Go for the gusto: a Levo bookholder.

We have the standard bookholder--it really does hold big volumes overhead if you want, although I think it is more comfortable to see the book upright.

A bit pricey, not quite the national debt, but worth it if you have pain in your wrists or elbows from holding books. 

(BTW, Ruben, Levinger let me buy something from them once--I'm surprised they caught on to you so quickly).


----------



## py3ak (Feb 15, 2011)

The bookholder does look nice; but I'm not so much worried about pain (yet) as looking to ease the frustration level of typing extracts from books.


----------



## O'GodHowGreatThouArt (Feb 15, 2011)

I like the design of that book stand Raymond, but what kind of portability am I looking at for it?


----------



## VictorBravo (Feb 15, 2011)

O'GodHowGreatThouArt said:


> I like the design of that book stand Raymond, but what kind of portability am I looking at for it?


 
Well, the base is quite heavy, but it is on wheels. My wife rolls hers from room to room, but I don't think you'd want to carry it around.


----------



## O'GodHowGreatThouArt (Feb 15, 2011)

Would it work for the thick textbooks you typically see in 4000 level literature classes?


----------



## VictorBravo (Feb 15, 2011)

O'GodHowGreatThouArt said:


> Would it work for the thick textbooks you typically see in 4000 level literature classes?


 
I'm not sure what they use these days in upper division lit classes. It certainly can handle Baxter's _A Christian Directory_, which in our edition is a 900+ page volume. It holds any volume of Owen or Turretin you could desire.


----------



## O'GodHowGreatThouArt (Feb 15, 2011)

Books from what I've seen are typically anthologies that average two to four thousand pages (more towards the four thousand in most cases).


----------



## AThornquist (Feb 15, 2011)

I thought I would share my homemade book stand with you, so I put some pics of it on Facebook. It can hold as big of a book as you can put on it.

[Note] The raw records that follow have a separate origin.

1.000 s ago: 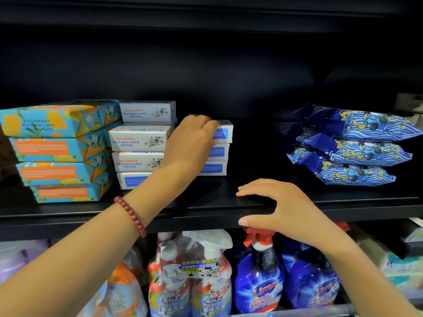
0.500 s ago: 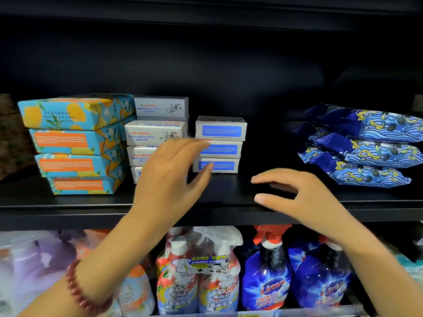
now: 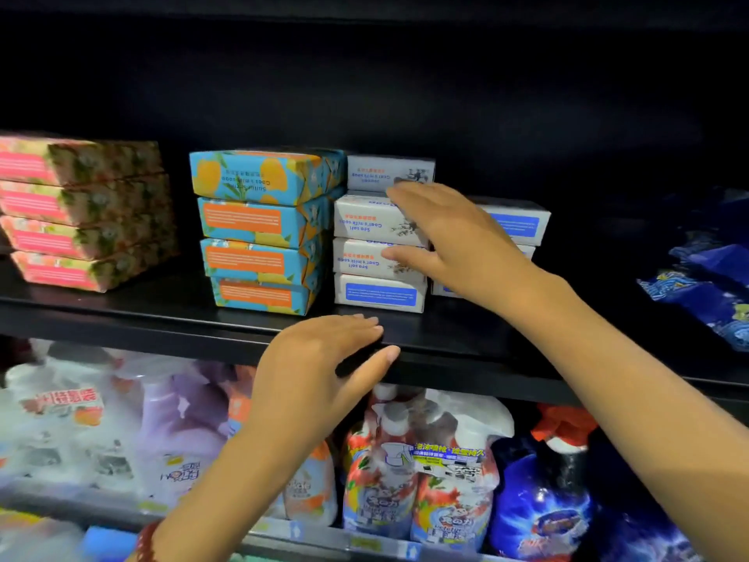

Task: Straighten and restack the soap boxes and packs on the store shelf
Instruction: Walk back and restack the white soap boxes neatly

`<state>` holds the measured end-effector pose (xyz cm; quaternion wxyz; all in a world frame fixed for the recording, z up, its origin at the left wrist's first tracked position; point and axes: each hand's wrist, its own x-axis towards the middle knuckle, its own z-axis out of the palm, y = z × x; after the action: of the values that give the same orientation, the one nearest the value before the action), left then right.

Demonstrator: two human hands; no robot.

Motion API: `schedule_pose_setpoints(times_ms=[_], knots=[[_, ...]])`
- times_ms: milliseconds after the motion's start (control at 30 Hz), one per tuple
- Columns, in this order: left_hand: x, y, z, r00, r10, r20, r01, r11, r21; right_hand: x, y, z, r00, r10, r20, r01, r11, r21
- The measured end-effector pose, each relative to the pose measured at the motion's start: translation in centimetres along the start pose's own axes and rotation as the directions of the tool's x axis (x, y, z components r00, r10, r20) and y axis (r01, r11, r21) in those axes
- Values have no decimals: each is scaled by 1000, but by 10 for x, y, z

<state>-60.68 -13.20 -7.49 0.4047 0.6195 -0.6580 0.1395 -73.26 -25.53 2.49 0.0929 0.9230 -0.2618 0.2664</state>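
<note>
A stack of white soap boxes [image 3: 379, 257] stands mid-shelf, its top box [image 3: 389, 172] set further back than the ones beneath. My right hand [image 3: 458, 241] reaches in with straight fingers that touch the fronts of the second and third boxes. Behind that hand a second white stack with blue labels [image 3: 516, 225] is partly hidden. To the left stand a stack of blue-and-orange boxes [image 3: 255, 229] and a stack of pink-and-green boxes [image 3: 81, 212]. My left hand [image 3: 324, 358] rests on the front edge of the black shelf [image 3: 121, 314], fingers on top, thumb at the front.
Dark blue patterned packs [image 3: 709, 285] lie at the shelf's right end, blurred. Below the shelf stand spray bottles [image 3: 417, 472] and pale refill pouches [image 3: 81, 432]. Bare shelf shows in front of the box stacks.
My left hand left the blue-label stack and dropped to the shelf edge. My right hand rose from the shelf edge to the white boxes. The view swung left.
</note>
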Motion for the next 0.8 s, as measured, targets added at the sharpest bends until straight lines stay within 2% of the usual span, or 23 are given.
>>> schedule_pose_setpoints(times_ms=[67, 300, 400, 500, 600, 700, 800], knots=[[-1, 0, 0, 1000, 3, -11, -3, 1000, -1, 5, -1, 6, 999, 18, 37, -16, 998, -53], [0, -1, -1, 1000, 2, 3, -2, 998, -60, -10, -2, -1, 984, -63, -165, 57, 998, -39], [7, -2, -2, 995, -18, -101, 4, 990, -141, -32, 9, -13, 956, -35, -291, 52, 997, 50], [32, -2, -3, 978, 87, -191, -104, 991, -80, -60, 21, -23, 917, 18, -398, 16, 996, 83], [62, -5, -5, 984, 161, -81, -156, 986, 64, -84, 33, -28, 893, 66, -446, -39, 997, 70], [80, -5, 0, 987, 135, 86, -151, 964, 221, -100, 44, -29, 869, 167, -466, -109, 983, 150], [82, -6, 5, 985, 126, 120, -156, 946, 283, -112, 51, -27, 838, 255, -482, -156, 959, 235]])
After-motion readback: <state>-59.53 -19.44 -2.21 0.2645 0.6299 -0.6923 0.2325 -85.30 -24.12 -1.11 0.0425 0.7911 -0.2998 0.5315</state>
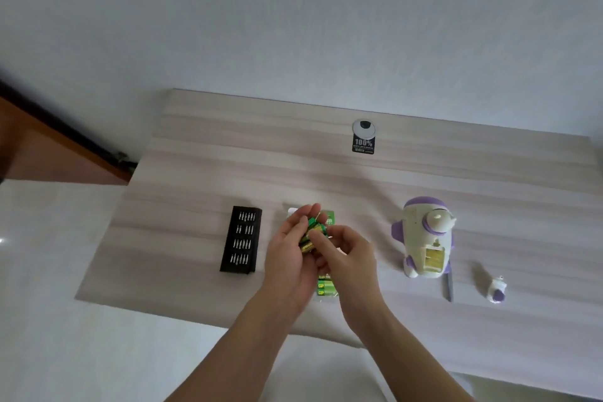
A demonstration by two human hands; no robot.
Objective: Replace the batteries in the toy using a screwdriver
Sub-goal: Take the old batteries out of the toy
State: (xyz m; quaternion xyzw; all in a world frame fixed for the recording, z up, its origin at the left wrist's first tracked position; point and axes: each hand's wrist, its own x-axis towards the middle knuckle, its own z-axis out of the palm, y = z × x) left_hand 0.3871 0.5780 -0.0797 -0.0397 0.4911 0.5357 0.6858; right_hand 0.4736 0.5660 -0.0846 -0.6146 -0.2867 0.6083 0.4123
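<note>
Bits stand in four rows inside a black rectangular plastic bit holder (240, 240), which lies left of centre near the front edge of the pale wood-grain desk (195, 173). Just right of it I see the left hand (290, 258), palm turned inward, fingers curled round a small bunch of green-and-gold cylindrical batteries (312, 233). Beneath both hands lies a green battery pack (326, 287): its far end shows past the fingertips and its near end, with more green cells, shows between the wrists. Its print is too blurred for me to read. The right hand (349, 258) meets the left, its thumb and forefinger pinching the same batteries from the right side.

Toward the back edge sits a round silver cable grommet (363, 127), with a black square label (363, 144) touching its near side. I can read "100%" in white; the smaller lines under it are illegible.

Right of centre, well apart from the hands, lies the rounded white-and-purple plastic toy (424, 238), its open battery compartment (434, 258) facing up and yellowish inside. A slim grey screwdriver (448, 287) lies at the toy's near right end; whether they touch I cannot tell. A small white-and-purple plastic piece (496, 290) lies alone toward the right edge.
</note>
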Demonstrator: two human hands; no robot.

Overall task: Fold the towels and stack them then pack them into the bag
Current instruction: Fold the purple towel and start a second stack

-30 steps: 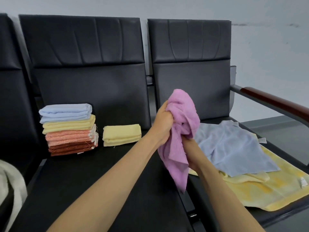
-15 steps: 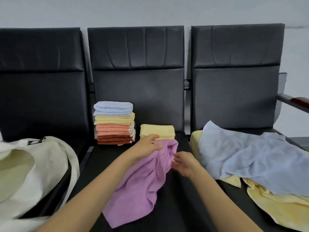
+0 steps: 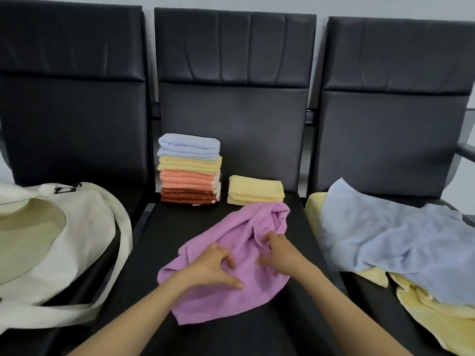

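Observation:
A crumpled pink towel (image 3: 239,235) lies on the middle black seat (image 3: 164,227). My left hand (image 3: 213,267) presses on its near left part with fingers spread. My right hand (image 3: 279,251) pinches a fold near the towel's centre. Behind it a stack of folded towels (image 3: 190,168) stands at the seat's back, blue on top, then yellow, orange and brown. A single folded yellow towel (image 3: 254,190) lies just right of the stack. A cream tote bag (image 3: 64,242) lies open on the left seat.
Loose unfolded towels cover the right seat: a light blue one (image 3: 390,235) on top of yellow ones (image 3: 431,312). Three black chair backs run along the rear. An armrest (image 3: 466,152) shows at the far right edge.
The pink towel went from being held up in both hands to lying on the middle seat. My hands moved nearer along it. The view swung left and the bag came into sight.

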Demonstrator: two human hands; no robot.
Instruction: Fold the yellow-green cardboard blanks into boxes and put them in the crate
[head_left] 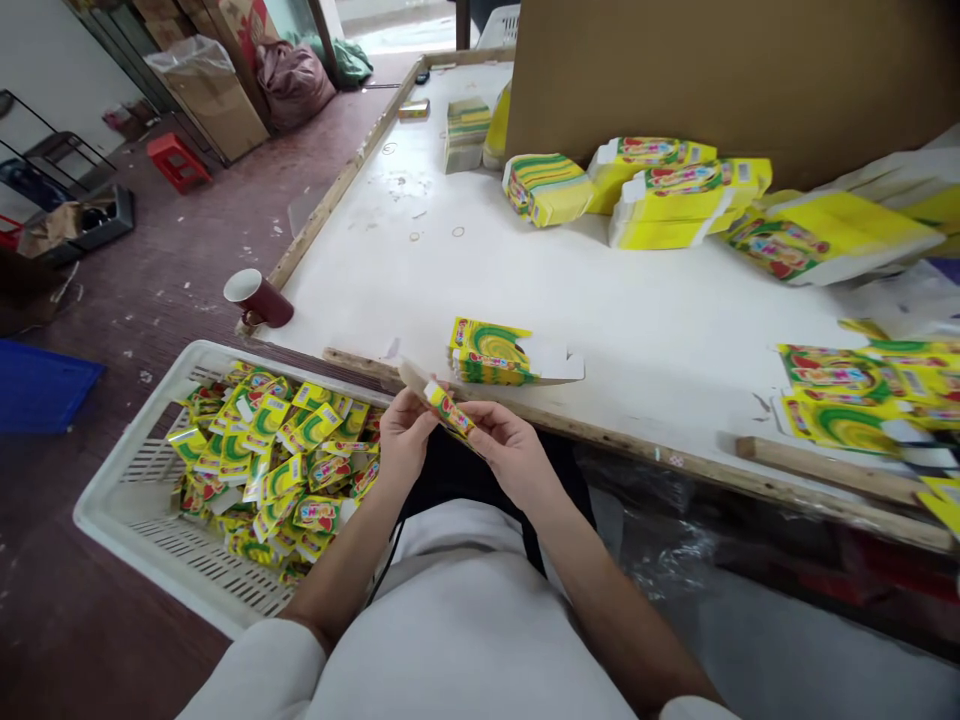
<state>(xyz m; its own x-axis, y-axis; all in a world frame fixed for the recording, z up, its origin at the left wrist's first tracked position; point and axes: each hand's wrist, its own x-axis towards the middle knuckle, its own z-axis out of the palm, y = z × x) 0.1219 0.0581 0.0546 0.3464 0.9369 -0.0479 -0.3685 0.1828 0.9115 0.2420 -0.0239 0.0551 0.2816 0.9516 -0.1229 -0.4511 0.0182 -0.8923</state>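
Note:
Between my hands, just off the table's front edge, is a small yellow and green printed carton (452, 412), held at a slant with a pale flap at its upper left end. My left hand (405, 435) pinches that upper end, and my right hand (510, 450) grips the lower right end. Right beyond them a short stack of flat cartons (491, 352) lies on the white table (570, 300), white flaps pointing right. To my left stands a white plastic basket (135, 530) holding many small yellow cartons (277, 450).
A maroon mug (266, 300) is at the table's left corner. Bundles of flat cartons (675, 195) line a tall cardboard sheet (712, 80) at the back. More cartons (847, 390) and a wooden strip (825, 470) lie at right. A red stool (178, 160) stands on the floor.

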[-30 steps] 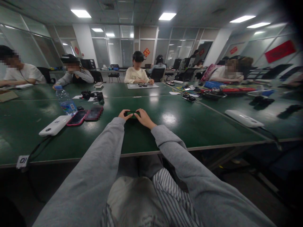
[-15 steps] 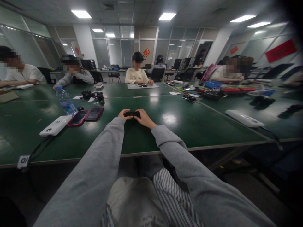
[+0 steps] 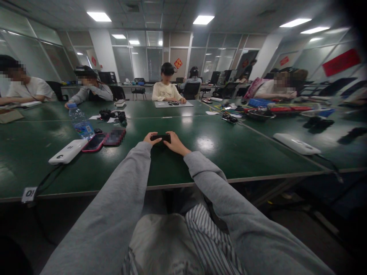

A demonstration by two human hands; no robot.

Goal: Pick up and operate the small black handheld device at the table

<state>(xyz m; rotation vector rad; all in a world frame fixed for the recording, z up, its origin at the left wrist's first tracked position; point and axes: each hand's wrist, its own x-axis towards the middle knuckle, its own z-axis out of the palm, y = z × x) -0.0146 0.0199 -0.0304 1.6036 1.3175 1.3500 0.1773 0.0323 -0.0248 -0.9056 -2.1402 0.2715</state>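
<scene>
Both arms stretched out in soft grey sleeves over the glossy green table (image 3: 223,152). Left hand (image 3: 151,139) and right hand (image 3: 177,143) pinched around a small flat dark rectangular gadget (image 3: 161,138), fingers curled on each end, sitting right on the tabletop mid-table. Off to the left: smooth white slab of a power bank (image 3: 68,152), pink-cased phone (image 3: 94,142), crinkly clear plastic water bottle (image 3: 80,123) with a blue cap
</scene>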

There are various levels to make your size of book be at whatever height is most comfortable.














This is a huge book, but it is nothing for this beastly book stand. Notice how the levels are stored away discretely in the side-hole cubby. Also notice that the stand was made from a box once used for beer. This is the box that keeps on giving good things.







Cheers!


----------



## JM (Feb 15, 2011)

Nice.


----------